Debug

There are numerous debug features built in to hutch-python.

Live Session Logging

The first place to go when something has already gone wrong is to the log files. These are stored in a logs directory in the same location as the conf.yml file, and sorted by date and session start time.

These contain every log message from the session in the order they were called. Each module can choose when to make calls to logger.debug to generate log messages, but we also log every single input line, output line, and exception that was raised in the interactive session. Note that the input and output lines are not available to the logger until the entire command has executed, so the log messages immediately preceding an input log are those that were created by calling that statement.

The logging configuration is specified by the logging.yaml file and is set up by the log_setup module. If not in debug mode, only log levels INFO and above will make it to the terminal. The files are configured to rotate and roll over into a second file once they get too large.
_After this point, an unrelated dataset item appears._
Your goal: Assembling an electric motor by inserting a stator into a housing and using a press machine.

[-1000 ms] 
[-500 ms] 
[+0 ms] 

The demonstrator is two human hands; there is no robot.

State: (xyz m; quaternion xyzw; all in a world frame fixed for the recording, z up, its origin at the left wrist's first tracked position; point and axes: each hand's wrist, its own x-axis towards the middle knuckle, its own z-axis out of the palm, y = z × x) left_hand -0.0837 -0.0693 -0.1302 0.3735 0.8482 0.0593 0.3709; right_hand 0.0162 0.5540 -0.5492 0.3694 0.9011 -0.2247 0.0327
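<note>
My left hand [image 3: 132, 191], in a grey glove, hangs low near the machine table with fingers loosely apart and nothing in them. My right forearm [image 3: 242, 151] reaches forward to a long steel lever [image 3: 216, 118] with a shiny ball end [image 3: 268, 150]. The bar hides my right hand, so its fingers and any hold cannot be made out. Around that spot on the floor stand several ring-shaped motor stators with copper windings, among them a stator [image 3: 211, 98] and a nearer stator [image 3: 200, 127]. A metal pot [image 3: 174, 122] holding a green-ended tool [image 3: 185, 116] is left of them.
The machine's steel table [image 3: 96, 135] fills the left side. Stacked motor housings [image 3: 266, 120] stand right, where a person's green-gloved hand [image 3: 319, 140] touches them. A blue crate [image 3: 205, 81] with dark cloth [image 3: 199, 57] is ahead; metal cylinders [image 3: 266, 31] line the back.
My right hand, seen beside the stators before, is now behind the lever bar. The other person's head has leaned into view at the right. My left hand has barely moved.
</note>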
Default Log Filtering Rules

The following filtering rules are applied to the console logs:

  • Loggers and ophyd object logging adapters that send many messages in a short period of time will stop being logged. This can be configured using the logs.filter object.

  • Calls to warnings.warn will be redirected to the logging module stream at “WARNING” level, and duplicate messages will be dropped to “DEBUG” level for the console. This is similar to how warnings behave normally outside of IPython sessions, but this way we also get a record of them in the normal log file.

  • Subscription callback exceptions from ophyd objects will be demoted from “ERROR” level to “DEBUG” level to prevent spam while preserving error logs.

  • All log messages from ophyd objects at “INFO” level will also be demoted to “DEBUG” level to prevent spam.

PCDS-wide Logging

A special Python logger for PCDS-wide logging is pre-configured within hutch-python. This special logger is named 'pcds-logging', and hooks in with our managed logstash, ElasticSearch and Grafana stack.

To explore the data, access Grafana here.

To record information, first get the logger itself:

import logging
pcds_logger = logging.getLogger('pcds-logging')

Log messages above the configured level (by default logging.DEBUG) will be transmitted to the centralized log server to be recorded and indexed.

One example use case is when an important event that would be useful to see trended over time:

pcds_logger.info('I dropped the sample')

Or for exception statistics, perhaps. The following will include a full stack trace along with module and line information automatically:

try:

1/0

except ZeroDivisionError:

pcds_logger.exception(‘This specific thing went wrong’)

It is not necessary to include information about the host that is running Python, module versions, or thread/process names as these are automatically included.

Debug Mode and Logging Tools

You can start in debug mode by passing the --debug option to hutch-python. Debug mode changes the logging configuration to print log messages of level DEBUG and above to the screen. If that’s a bit much, or if you change your mind during a session, we have a logs namespace with all of the relevant logging configuration tooling.

logs.debug_mode(True)     # Turn on debug mode
logs.debug_mode(False)    # Turn off debug mode
print(logs.debug_mode())  # Check debug mode

# Turn on debug mode for the duration of a code block
with logs.debug_context():
    buggy_function(arg)

Automated Test Logging

If you’re running the automated test suite, each test run is stored in a module-level logs folder. This can be useful for diagnosing why the tests are failing.